A portion of Carrabelle’s downtown is headed for the National Register of Historic Places, the federal government’s official listing of historically significant properties throughout the county.
The district received the blessing Aug. 3 of the five-person Florida National Register Review Board, a body within the state’s Division of Historical Resources responsible for deciding whether to submit a formal nomination to the Keeper of the National Register in Washington, D.C.
Tamara Allen, who directs the Carrabelle Historical Society and Carrabelle History Museum, attended the meeting of the review board, as did a representative from the office of Carrabelle City Attorney Dan Hartman.
Because the city has property within the proposed district, it was entitled to weigh in on the designation. Allen had sought a letter of support from the city, but commissioners opted to hold off until they had more time to review the implications of being on the register.
According to materials put out by the Florida Department of State office, there are three purposes of being on the register: To provide officials recognition of the area’s historic significance and encourage consideration of its historic value in future development planning; to provide the property limited protection from federally-funded or assisted projects that might adversely affect the property; and to make the property eligible for federal financial incentives for historic preservation.
Commissioner Tony Millender had expressed concern that the designation would add another level of government oversight and red tape, and might limit property owners’ options for their property.
Unlike the Apalachicola historic district, which has a number of locally-generated architectural restrictions, being on the National Register does not confer protections from private development, only from federal projects that could affect historic value.

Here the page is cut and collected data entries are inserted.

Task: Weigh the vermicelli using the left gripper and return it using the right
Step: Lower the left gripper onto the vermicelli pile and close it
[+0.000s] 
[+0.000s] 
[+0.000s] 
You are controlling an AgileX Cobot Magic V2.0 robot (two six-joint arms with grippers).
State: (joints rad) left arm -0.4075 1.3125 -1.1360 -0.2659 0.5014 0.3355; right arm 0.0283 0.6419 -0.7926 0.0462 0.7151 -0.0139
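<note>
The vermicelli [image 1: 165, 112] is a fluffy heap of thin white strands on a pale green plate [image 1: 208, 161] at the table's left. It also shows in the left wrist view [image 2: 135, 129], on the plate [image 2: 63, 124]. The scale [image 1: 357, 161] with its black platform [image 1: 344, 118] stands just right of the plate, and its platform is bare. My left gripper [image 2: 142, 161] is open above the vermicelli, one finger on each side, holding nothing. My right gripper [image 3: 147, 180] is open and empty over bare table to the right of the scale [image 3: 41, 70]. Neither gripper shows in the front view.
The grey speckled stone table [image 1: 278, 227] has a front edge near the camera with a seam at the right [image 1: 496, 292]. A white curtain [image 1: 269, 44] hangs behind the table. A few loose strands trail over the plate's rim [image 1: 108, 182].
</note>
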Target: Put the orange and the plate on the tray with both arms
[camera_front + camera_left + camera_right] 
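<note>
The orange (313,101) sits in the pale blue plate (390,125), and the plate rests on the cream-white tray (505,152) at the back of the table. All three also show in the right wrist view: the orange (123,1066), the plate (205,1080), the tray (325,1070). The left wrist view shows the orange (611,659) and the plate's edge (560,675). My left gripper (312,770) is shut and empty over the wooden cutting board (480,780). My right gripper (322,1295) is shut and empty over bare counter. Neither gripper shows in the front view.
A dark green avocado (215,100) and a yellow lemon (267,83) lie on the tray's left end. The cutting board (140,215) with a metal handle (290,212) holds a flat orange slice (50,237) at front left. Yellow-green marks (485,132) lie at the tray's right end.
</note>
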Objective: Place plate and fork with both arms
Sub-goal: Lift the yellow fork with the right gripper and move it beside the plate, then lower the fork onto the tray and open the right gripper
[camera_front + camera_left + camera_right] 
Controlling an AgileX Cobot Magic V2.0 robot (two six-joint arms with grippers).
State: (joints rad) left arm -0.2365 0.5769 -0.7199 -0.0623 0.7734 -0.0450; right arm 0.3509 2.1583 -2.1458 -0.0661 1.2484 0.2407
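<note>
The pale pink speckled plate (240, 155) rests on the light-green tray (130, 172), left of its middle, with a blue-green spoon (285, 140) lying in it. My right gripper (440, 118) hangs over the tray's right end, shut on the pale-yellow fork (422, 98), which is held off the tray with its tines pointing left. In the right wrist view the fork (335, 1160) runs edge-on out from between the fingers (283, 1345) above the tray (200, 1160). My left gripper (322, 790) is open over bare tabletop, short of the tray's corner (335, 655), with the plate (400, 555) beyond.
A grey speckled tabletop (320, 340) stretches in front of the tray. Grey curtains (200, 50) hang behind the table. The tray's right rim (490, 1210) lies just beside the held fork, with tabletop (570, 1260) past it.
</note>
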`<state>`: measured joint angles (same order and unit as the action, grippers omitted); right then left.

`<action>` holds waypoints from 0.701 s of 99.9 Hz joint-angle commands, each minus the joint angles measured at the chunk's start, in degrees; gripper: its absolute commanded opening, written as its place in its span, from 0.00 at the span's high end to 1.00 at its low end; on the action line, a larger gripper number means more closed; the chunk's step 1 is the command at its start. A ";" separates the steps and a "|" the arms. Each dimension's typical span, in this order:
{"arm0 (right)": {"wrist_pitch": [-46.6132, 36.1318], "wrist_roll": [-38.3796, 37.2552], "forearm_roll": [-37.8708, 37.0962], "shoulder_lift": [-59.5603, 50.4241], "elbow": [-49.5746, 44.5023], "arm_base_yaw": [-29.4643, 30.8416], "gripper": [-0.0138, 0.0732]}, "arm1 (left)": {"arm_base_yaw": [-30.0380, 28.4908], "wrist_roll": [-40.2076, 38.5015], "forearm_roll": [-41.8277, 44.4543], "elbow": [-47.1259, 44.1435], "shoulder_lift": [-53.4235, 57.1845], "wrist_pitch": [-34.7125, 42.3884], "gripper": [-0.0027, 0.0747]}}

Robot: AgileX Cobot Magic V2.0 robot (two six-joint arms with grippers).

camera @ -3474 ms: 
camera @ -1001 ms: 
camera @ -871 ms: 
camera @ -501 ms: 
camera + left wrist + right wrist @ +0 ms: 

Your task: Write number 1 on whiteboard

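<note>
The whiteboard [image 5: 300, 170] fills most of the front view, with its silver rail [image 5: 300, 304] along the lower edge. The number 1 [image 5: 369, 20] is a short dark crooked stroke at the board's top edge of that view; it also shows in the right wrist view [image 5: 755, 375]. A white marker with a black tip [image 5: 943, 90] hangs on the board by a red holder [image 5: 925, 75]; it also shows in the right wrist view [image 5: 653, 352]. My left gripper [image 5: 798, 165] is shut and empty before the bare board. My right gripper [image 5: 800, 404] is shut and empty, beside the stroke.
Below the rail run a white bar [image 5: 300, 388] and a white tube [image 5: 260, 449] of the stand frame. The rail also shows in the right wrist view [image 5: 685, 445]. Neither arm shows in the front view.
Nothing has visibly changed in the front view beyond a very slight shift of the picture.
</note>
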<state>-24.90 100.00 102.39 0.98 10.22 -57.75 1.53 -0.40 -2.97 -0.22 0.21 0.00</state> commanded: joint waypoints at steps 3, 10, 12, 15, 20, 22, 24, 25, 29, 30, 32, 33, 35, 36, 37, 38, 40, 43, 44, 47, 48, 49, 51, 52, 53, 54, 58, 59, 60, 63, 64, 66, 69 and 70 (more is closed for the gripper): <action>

“Listing your property in the National Register will not, in itself, restrict your rights as a property owner to use and dispose of your property as you see fit,” wrote Kyra Lucas, survey and registration supervisor for the Bureau of Historic Preservation. “However, if the future use or redevelopment should require approval or assistance from a federal agency, the plans for such use or redevelopment would be subject to review by the State Historical Preservation Office.”
Private property owners had the option of objecting to the listing of their property, and if the majority of the property owners in the district object, the district will not be listed. Lucas wrote.
Allen said 39 letters were sent out to 28 owners of properties within the proposed district, and that only about a half-dozen objected. She said the district encompasses “almost totally commercial properties. We didn’t propose personal family dwellings.”
In the likely event the downtown district is listed on the National Register, “the protection from federally funded, licensed or assisted activities… will become effective, but the property (that had an objection) will not be eligible for the federal financial incentives for preservation.”
Allen said the road to the National Register began under the administration of Mayor Mel Kelly, when a proposal for there to be a Carrabelle Historic District emerged out of a two-year planning grant
Beth LaCivita, a historic preservation consultant, worked on the matter dating back to 2008, Allen said, with Carrabelle business owners Michael Pace and Patricia Tabuchi helping accelerate the process over the past several months.
“It’s just gone very slow,” Allen said. “We’ve been working with the state on and off for five years.
“It’s a real win,” she said. “We’ll have economic assistance that will be available, that can take money off of taxes. I hope it will help some of the dilapidated buildings around here.”